▶ What is expected:
Would you please output the data exactly, omitting no line?

___ Provided material ___

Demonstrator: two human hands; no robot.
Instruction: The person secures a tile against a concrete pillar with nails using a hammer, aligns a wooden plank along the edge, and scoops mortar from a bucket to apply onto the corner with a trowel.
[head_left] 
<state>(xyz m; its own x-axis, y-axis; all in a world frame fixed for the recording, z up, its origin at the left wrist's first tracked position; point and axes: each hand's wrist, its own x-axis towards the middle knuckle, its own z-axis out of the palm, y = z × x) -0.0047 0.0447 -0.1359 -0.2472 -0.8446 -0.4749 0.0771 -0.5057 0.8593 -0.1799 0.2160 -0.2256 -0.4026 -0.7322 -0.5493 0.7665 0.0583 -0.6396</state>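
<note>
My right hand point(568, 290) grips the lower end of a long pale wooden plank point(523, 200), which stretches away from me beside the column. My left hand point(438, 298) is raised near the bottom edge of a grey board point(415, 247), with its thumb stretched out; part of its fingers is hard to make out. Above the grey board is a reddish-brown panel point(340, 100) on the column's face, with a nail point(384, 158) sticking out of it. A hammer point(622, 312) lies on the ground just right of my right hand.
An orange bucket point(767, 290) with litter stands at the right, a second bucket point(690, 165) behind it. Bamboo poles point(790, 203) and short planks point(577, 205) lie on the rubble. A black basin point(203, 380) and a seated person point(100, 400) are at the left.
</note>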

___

▶ Solution to this exercise:
Demonstrator: two human hands; no robot.
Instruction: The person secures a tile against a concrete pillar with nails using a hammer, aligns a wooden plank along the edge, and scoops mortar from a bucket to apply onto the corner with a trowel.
[head_left] 
<state>(xyz m; its own x-axis, y-axis; all in a world frame fixed for the recording, z up, its origin at the left wrist's first tracked position; point and axes: each hand's wrist, its own x-axis towards the middle knuckle, its own z-axis out of the palm, y = z × x) -0.0047 0.0447 -0.1359 -0.2472 -0.8446 -0.4749 0.0771 -0.5057 0.8593 -0.1799 0.2160 -0.2256 -0.4026 -0.7322 -0.5493 0.7665 0.0583 -0.6396</state>
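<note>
My right hand point(568, 290) grips the lower end of a long pale wooden plank point(523, 200), which stretches away from me beside the column. My left hand point(438, 298) is raised near the bottom edge of a grey board point(415, 247), with its thumb stretched out; part of its fingers is hard to make out. Above the grey board is a reddish-brown panel point(340, 100) on the column's face, with a nail point(384, 158) sticking out of it. A hammer point(622, 312) lies on the ground just right of my right hand.
An orange bucket point(767, 290) with litter stands at the right, a second bucket point(690, 165) behind it. Bamboo poles point(790, 203) and short planks point(577, 205) lie on the rubble. A black basin point(203, 380) and a seated person point(100, 400) are at the left.
</note>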

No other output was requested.